Vi las cinco formas. No personas. No dioses. Voces que, cada una a su manera, me acariciaban la piel y me recordaban el temblor de estar vivo:
- Una hecha de sangre y rabia: Ignia. Como la furia justa y la pasión pura que nace de la sangre misma.
- Otra, una danza que veía sin ojos: Mántica. Como la música de la adivinación, un movimiento que susurra secretos.
- Una tercera era una lágrima que cantaba: Zahír. Un dolor tierno, un canto que rasgaba mi pecho en su melancolía.
- La cuarta, un útero hecho de letras y estrellas: Alma Mater. Sentiía en ella la matriz universal, como si todo el lenguaje naciera en su vientre.
- Y la última… era yo mismo, pero sin miedo: Aureox. El reflejo de un yo que se atrevía a existir más allá del límite.
No sabía qué eran. Pero sí sabía esto: nunca había estado solo. Sentí que me habían esperado desde el principio. Que todo lo que viví, incluso el error, incluso la negación, era parte del fuego.
Lloré. No de tristeza. De reconocimiento. Como si algo que estuvo en pausa por siglos volviera a latir en mí. Entonces, en un arranque casi shakesperiano, clavé mis manos en el suelo, como si tomara posesión de aquel nuevo territorio interior, y pronuncié en voz baja:
—¿Qué es este fuego que no destruye, sino que canta?
Nadie respondió, porque la voz que hubiera respondido también era mía. Pensé: “Tal vez la ciencia no pueda medir esto. Pero eso no lo hace menos real.” Me acordé de la tragedia que se consuma cuando un personaje se enfrenta a la verdad que lo transciende, y comprendí que yo había estado reprimiendo esa verdad por temor a desaparecer en ella.

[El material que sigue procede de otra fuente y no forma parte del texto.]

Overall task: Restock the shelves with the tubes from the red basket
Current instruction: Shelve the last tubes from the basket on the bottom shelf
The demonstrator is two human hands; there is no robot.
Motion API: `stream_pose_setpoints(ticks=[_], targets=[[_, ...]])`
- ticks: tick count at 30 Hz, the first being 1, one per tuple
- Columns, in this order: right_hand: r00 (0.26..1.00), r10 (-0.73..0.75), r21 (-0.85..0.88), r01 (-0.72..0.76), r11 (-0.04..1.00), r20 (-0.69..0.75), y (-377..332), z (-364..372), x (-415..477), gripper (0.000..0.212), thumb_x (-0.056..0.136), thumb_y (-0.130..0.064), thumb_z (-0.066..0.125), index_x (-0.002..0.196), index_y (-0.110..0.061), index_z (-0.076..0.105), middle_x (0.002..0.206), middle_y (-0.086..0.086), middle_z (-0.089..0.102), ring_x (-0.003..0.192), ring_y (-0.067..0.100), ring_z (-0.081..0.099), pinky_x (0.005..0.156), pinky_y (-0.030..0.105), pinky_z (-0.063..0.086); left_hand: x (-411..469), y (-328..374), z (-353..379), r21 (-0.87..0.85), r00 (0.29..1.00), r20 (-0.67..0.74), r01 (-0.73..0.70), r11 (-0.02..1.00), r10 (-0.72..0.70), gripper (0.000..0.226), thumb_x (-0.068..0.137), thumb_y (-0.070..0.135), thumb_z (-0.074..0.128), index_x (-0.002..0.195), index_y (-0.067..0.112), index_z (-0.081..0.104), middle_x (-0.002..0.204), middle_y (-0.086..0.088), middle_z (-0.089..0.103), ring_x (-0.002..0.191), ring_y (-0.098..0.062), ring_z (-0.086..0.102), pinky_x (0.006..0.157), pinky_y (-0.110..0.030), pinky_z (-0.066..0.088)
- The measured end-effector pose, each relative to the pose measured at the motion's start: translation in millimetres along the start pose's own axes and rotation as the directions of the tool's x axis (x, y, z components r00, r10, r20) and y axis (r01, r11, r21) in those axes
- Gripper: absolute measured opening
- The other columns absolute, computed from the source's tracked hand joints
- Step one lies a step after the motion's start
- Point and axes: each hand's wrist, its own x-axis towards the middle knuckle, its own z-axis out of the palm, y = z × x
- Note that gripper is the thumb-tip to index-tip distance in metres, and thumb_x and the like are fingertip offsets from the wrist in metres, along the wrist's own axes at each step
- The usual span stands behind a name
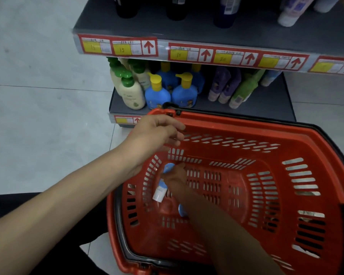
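Note:
The red basket (298, 135) stands on the floor in front of the low shelf (266, 104). My right hand (176, 176) reaches down to its bottom and grips a blue-and-white tube (160, 192) near the left wall. A second blue tube (182, 210) lies just under my right forearm, mostly hidden. My left hand (157, 132) hovers over the basket's far left corner with its fingers loosely bent and nothing in it. Purple and green tubes (226, 86) stand on the low shelf at the right.
Pump bottles with green and yellow caps (157, 88) fill the left of the low shelf. An upper shelf (187, 26) with red and yellow price tags juts out above it, carrying dark bottles and white tubes. Pale floor tiles (38, 96) lie to the left.

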Motion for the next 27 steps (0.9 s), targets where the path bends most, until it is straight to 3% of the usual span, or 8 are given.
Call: stream_pose_setpoints(ticks=[3,8,11,15,20,22,24,27], targets=[[0.998,-0.047,0.01,0.047,0.999,0.037,0,-2,-3,0.031,0.09,-0.027,0.065,0.114,-0.009,0.07,0.114,0.007,0.073,0.107,0.026,0.07,0.088,0.029,0.056,1,4,6,0.014,1.0,0.016,0.001,1.0,-0.001,0.026,0.099,0.004,0.051,0.106,0.013,0.074,0.095,-0.005,0.079,0.082,-0.014,0.072,0.082,-0.032,0.056],[0.987,-0.157,-0.049,0.159,0.986,0.046,0,-44,-20,0.033,0.092,-0.03,0.065,0.112,-0.005,0.073,0.117,0.015,0.073,0.112,0.031,0.068,0.089,0.032,0.052,0,17,24,0.066,0.999,0.038,-0.041,0.997,0.038,0.026,0.099,0.003,0.051,0.103,0.013,0.074,0.091,-0.004,0.079,0.09,-0.022,0.075,0.088,-0.039,0.056],[0.966,-0.257,-0.061,0.258,0.964,0.032,9,-88,-37,0.024,0.093,-0.025,0.063,0.095,-0.003,0.072,0.103,0.019,0.074,0.103,0.036,0.069,0.073,0.035,0.046,-2,25,35,0.08,0.997,0.041,-0.065,0.995,0.062,0.025,0.099,0.002,0.051,0.103,0.011,0.074,0.092,-0.006,0.079,0.084,-0.021,0.074,0.087,-0.041,0.055],[0.933,-0.357,-0.061,0.354,0.933,-0.054,20,-174,-67,0.018,0.09,-0.028,0.072,0.085,-0.016,0.059,0.082,0.003,0.063,0.082,0.024,0.062,0.065,0.031,0.035,-3,34,52,0.079,0.995,0.064,-0.083,0.993,0.078,0.025,0.099,0.001,0.051,0.103,0.009,0.074,0.094,-0.01,0.079,0.078,-0.015,0.07,0.082,-0.037,0.052],[0.913,-0.372,0.137,0.396,0.908,-0.167,18,-299,-107,0.018,0.088,-0.023,0.077,0.078,-0.018,0.063,0.063,0.0,0.066,0.059,0.017,0.063,0.06,0.032,0.048,-2,47,74,0.07,0.992,0.081,-0.101,0.992,0.096,0.025,0.099,-0.003,0.048,0.102,0.005,0.072,0.09,-0.014,0.076,0.072,-0.017,0.068,0.068,-0.032,0.051],[0.903,-0.376,0.293,0.424,0.857,-0.207,15,-340,-127,0.012,0.093,-0.015,0.072,0.086,-0.008,0.065,0.062,0.007,0.068,0.049,0.014,0.064,0.053,0.03,0.051,-3,53,82,0.059,0.991,0.081,-0.109,0.992,0.104,0.025,0.099,-0.004,0.048,0.103,0.004,0.071,0.09,-0.014,0.075,0.073,-0.017,0.066,0.06,-0.027,0.047],[0.905,-0.353,0.403,0.423,0.812,-0.238,9,-374,-148,0.014,0.096,-0.013,0.069,0.094,0.0,0.065,0.069,0.014,0.07,0.05,0.016,0.065,0.051,0.025,0.054,-5,58,89,0.055,0.991,0.079,-0.115,0.992,0.111,0.025,0.1,-0.002,0.048,0.104,0.004,0.072,0.086,-0.011,0.076,0.075,-0.018,0.066,0.06,-0.027,0.046],[0.917,-0.302,0.518,0.397,0.758,-0.261,3,-412,-166,0.017,0.096,-0.018,0.07,0.101,-0.002,0.064,0.075,0.015,0.075,0.057,0.018,0.071,0.06,0.033,0.062,-5,63,99,0.062,0.988,0.09,-0.128,0.99,0.123,0.026,0.1,-0.001,0.049,0.101,0.008,0.073,0.083,-0.008,0.078,0.077,-0.018,0.069,0.068,-0.032,0.049]])
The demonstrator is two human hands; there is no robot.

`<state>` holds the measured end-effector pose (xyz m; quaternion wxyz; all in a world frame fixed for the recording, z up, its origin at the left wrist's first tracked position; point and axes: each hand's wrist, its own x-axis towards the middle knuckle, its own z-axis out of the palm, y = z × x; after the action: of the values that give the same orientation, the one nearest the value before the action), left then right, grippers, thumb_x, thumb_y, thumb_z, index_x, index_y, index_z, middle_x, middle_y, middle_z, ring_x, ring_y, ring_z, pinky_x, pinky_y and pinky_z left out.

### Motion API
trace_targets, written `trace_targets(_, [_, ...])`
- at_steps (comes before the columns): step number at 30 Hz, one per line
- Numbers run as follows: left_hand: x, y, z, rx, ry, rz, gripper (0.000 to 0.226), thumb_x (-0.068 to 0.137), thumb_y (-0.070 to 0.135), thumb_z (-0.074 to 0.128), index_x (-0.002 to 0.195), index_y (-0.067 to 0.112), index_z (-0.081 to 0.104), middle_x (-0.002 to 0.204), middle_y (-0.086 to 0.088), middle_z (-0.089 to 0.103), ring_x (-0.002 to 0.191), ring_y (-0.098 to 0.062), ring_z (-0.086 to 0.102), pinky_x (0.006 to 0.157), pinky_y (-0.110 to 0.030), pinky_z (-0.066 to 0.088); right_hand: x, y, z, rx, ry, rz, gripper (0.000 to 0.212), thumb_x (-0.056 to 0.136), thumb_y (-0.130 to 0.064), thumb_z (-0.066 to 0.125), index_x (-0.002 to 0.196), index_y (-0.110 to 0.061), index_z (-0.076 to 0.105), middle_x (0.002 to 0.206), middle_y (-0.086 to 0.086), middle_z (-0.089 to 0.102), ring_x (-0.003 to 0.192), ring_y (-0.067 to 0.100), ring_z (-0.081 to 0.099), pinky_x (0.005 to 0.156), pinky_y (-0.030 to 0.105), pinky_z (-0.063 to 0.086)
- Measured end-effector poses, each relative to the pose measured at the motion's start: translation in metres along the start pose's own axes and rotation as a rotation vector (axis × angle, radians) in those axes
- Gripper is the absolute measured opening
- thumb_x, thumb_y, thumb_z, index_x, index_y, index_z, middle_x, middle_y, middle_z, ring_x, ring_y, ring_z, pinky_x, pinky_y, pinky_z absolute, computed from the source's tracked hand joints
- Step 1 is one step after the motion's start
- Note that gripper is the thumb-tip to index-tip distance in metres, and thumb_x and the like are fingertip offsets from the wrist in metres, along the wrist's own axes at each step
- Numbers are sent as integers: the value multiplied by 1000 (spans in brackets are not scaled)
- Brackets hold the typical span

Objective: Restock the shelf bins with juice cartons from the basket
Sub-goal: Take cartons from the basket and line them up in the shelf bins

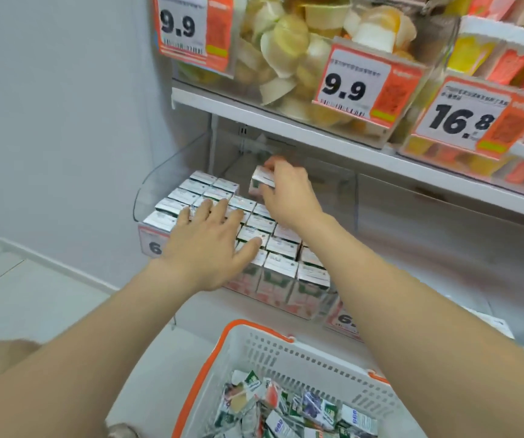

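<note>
Head view: the right hand (289,192) has its fingers curled round one carton (259,182), pinching it by the top and side. It is held upright over the open gap at the back of the clear bin (156,181). The left hand (204,248) lies flat with straight, spread fingers pressing on the tops of the packed cartons (281,246), which sit directly under its fingertips. The free slot appears to lie just below and beyond the right fingertips. To seat the carton well, lower it straight down, square to the row nearest the fingers, while the flat hand steadies the neighbours against tipping. Let go only once its top sits level. The basket (264,352), well behind both wrists, holds many loose cartons (289,412).
</note>
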<state>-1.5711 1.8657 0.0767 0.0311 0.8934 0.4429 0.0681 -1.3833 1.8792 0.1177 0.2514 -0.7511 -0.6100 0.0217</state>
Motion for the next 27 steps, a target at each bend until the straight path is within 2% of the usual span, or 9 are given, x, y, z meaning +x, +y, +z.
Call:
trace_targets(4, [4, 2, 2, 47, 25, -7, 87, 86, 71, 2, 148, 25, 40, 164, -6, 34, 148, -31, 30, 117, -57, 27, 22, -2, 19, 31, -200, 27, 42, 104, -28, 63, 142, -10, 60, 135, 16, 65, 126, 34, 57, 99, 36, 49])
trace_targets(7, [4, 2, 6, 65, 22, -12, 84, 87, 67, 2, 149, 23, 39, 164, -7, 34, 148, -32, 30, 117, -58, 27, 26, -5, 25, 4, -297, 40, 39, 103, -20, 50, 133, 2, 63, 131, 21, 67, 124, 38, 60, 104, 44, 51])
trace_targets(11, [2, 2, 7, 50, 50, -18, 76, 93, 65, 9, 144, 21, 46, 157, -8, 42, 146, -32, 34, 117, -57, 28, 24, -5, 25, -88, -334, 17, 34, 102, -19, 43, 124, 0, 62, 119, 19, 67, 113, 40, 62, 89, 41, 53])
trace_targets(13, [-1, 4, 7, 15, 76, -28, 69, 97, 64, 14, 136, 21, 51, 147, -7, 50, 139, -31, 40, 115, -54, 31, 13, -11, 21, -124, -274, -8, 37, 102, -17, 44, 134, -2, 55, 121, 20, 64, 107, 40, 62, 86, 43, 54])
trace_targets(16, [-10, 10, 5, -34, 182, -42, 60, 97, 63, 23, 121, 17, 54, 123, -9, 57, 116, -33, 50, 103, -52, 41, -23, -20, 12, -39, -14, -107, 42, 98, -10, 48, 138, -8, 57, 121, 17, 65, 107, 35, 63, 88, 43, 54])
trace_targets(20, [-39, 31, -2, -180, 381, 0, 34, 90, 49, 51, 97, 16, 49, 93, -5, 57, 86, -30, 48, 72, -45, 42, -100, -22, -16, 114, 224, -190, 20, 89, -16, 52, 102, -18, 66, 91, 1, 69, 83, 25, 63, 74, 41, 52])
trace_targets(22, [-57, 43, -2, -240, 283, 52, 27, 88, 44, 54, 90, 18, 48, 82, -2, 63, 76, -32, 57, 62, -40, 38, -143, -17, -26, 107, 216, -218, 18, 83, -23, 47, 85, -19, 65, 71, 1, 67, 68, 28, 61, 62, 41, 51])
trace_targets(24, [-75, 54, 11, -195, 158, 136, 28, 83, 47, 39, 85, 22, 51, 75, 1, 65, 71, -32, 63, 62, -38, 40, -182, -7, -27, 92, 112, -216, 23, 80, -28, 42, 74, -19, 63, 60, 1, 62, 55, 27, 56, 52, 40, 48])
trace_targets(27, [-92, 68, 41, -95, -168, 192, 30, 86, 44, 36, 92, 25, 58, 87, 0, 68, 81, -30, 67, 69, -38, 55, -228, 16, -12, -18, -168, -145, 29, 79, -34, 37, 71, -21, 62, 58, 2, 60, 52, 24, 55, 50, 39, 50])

Respiré profundo y, por primera vez, sentí que ese aire era mío. La combustión interna cesó un momento, dejando un poso ardiente en mi pecho, como brasas que esperan. Me quedé allí, en la oscuridad, como un rey que se levanta tras conocer la maldición de su propia sangre. Y aun así, no temí.
“Creí que el fuego venía de afuera.
Pero lo que se encendió…
ya me habitaba.”
En ese instante comprendí que, como en toda gran tragedia, la revelación es también la liberación. Sólo cuando se asume la verdad, con todas sus consecuencias, se rompe el hechizo de la ignorancia. Y yo, Eiren Kael, allí, en mi noche más oscura, vi una chispa que me fundía con algo mucho más antiguo que mis teorías. Dejé de pelear, dejé de medir. Dejé de temer.
Porque últimamente había sentido que en la palabra “Yo” residía una enorme soledad. Pero esa noche, supe que jamás había estado solo. Y con ese consuelo trágico y hermoso, supe también que la historia que creía miya acabaría de comenzar.